>>
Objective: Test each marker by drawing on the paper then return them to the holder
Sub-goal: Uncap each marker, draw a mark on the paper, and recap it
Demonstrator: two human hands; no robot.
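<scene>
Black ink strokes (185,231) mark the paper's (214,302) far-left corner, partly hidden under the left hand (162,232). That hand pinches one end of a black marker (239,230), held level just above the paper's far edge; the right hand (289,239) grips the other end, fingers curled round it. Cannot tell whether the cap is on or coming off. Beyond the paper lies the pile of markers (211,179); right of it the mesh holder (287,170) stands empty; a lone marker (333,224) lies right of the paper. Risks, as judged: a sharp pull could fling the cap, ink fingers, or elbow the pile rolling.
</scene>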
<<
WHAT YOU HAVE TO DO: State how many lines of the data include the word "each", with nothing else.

OUTPUT: 2